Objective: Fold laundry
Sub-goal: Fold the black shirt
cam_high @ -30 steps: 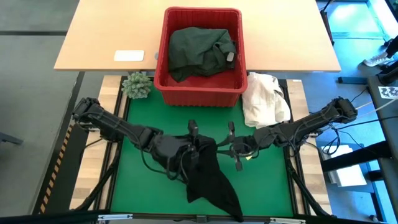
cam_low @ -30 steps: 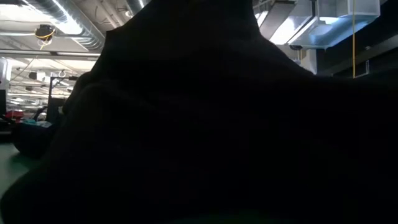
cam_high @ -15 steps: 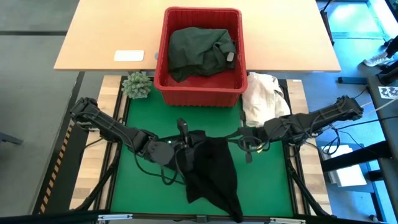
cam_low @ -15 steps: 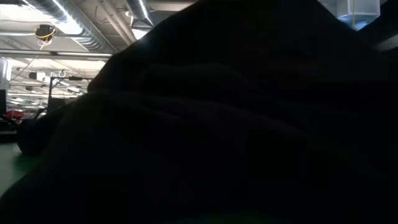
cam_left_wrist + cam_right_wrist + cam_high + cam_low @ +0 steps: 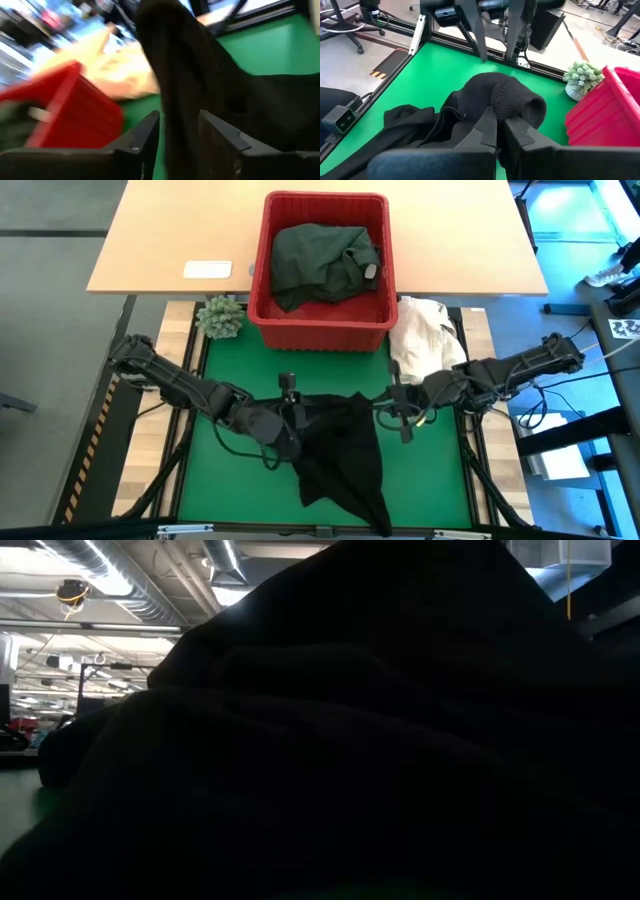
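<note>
Through my left wrist camera I see the left gripper [image 5: 179, 137] with its two dark fingers [image 5: 145, 135] standing apart; a fold of black garment [image 5: 185, 75] runs up between them, and I cannot tell whether either finger touches it; the cloth spreads out dark over the green surface [image 5: 270, 47]; off to one side sits the red basket [image 5: 75, 105], blurred; a cream-white cloth heap [image 5: 122, 70] lies just beside the basket, behind the black fold; the room beyond is too blurred to read.
</note>
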Robot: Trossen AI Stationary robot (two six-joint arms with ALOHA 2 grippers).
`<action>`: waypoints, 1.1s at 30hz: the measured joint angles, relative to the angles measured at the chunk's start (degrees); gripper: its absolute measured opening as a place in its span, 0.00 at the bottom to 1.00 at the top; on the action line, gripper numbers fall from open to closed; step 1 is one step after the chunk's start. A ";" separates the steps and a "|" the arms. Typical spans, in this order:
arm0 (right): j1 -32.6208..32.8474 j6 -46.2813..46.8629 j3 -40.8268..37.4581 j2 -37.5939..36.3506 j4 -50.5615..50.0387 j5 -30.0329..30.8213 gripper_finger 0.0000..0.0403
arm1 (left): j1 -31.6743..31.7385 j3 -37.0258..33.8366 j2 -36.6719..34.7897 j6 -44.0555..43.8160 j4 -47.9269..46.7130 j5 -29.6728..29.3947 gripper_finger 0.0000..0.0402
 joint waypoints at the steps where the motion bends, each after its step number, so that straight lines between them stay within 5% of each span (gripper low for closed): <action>1: 0.00 -0.15 0.00 0.00 0.12 0.01 0.01 | 0.29 -0.69 0.22 -1.11 -0.13 1.12 0.36; 12: 0.00 -2.51 0.00 0.00 0.89 -6.53 0.01 | 7.85 -9.70 0.72 -8.98 6.79 14.63 0.43; 23: 0.00 -6.06 0.00 0.00 1.82 -20.18 0.01 | 19.54 -14.81 0.73 -6.50 22.83 44.13 0.53; 33: 0.00 -7.94 0.00 0.00 4.57 -21.05 0.00 | 22.45 -15.49 1.51 -5.66 28.93 53.22 0.53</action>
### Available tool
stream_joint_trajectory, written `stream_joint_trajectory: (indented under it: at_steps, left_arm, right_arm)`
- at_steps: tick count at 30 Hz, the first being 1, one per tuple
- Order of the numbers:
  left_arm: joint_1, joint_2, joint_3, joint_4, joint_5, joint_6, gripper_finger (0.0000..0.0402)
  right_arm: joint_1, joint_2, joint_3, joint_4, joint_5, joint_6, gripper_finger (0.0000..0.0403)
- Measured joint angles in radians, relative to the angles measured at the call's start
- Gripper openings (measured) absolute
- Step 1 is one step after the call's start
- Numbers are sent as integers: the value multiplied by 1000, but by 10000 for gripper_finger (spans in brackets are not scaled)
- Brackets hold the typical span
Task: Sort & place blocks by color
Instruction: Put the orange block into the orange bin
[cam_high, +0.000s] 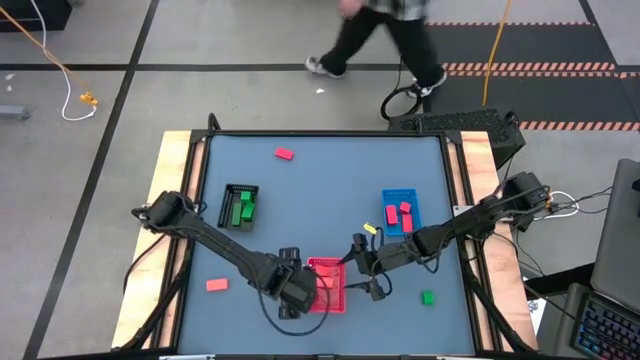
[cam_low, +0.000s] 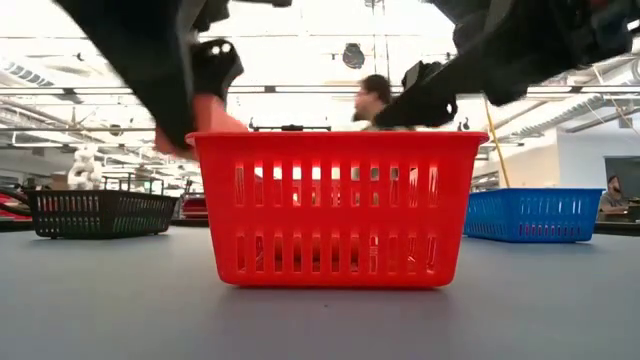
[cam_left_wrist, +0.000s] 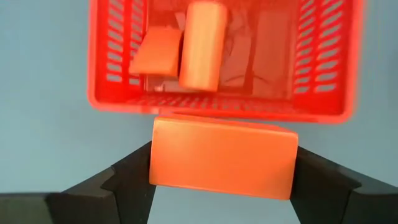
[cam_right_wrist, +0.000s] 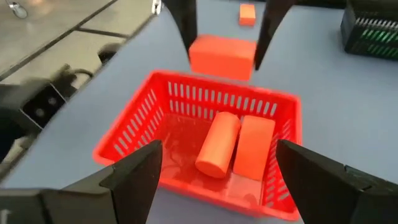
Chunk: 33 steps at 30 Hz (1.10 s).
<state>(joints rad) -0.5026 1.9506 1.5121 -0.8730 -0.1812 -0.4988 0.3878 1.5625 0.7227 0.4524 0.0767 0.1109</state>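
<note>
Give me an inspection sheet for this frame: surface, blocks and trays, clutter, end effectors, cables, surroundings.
Surface: blue-grey table with wooden side edges.
Job's things: red tray holds two salmon-orange pieces, one of them round; black tray holds green blocks; blue tray holds magenta-red blocks. Loose on the table: magenta-red block, salmon-orange block, green block, a small yellow piece.
Clutter: nothing seen.
End effectors: left end effector clamps a salmon-orange block at the red tray's rim; right end effector open, empty, over the red tray.
Cables: orange cable on the floor; cables beside the right arm's base.
Surroundings: a person walking beyond the table.
</note>
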Motion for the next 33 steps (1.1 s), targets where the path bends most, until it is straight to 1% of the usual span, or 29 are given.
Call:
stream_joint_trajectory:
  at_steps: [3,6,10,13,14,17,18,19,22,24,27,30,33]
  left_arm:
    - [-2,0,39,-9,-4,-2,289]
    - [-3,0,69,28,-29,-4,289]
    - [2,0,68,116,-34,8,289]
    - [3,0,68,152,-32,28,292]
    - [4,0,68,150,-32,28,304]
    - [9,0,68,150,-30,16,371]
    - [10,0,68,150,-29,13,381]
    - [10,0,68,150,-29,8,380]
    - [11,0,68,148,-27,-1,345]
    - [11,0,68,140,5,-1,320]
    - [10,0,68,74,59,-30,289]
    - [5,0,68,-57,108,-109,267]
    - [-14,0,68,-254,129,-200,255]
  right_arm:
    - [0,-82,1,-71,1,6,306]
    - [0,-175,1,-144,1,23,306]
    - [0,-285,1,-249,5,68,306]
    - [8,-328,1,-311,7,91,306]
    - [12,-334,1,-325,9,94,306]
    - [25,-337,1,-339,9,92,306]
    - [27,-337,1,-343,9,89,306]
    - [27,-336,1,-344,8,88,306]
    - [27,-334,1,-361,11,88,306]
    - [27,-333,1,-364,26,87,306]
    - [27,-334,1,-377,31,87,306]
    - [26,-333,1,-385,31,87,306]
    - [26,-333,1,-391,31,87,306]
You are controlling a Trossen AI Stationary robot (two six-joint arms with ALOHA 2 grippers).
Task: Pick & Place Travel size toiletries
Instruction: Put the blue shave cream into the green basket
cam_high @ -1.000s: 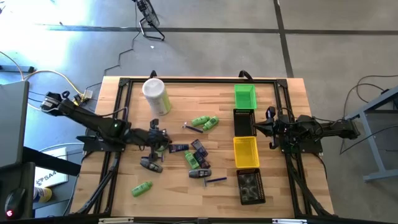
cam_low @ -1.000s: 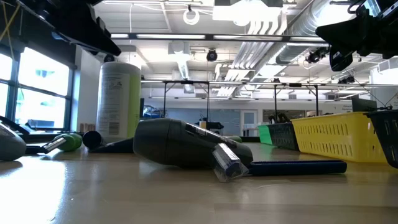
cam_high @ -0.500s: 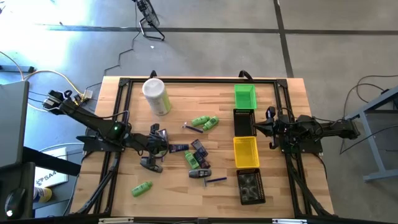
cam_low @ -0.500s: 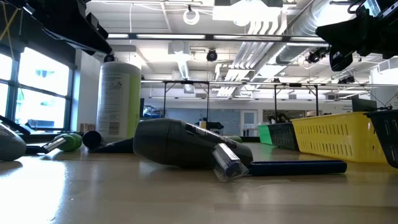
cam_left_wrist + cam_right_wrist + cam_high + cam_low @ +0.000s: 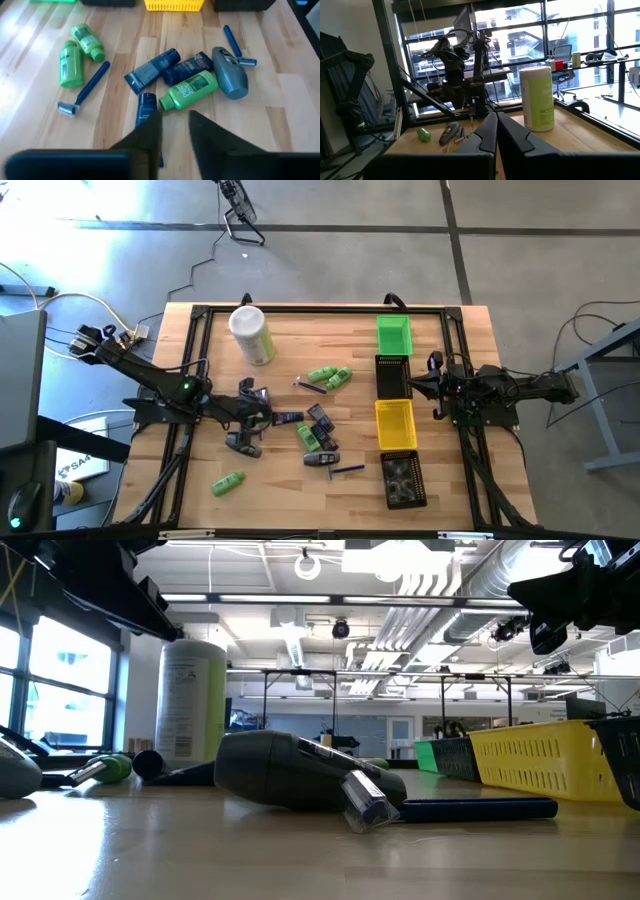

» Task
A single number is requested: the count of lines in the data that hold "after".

» Exercise output
3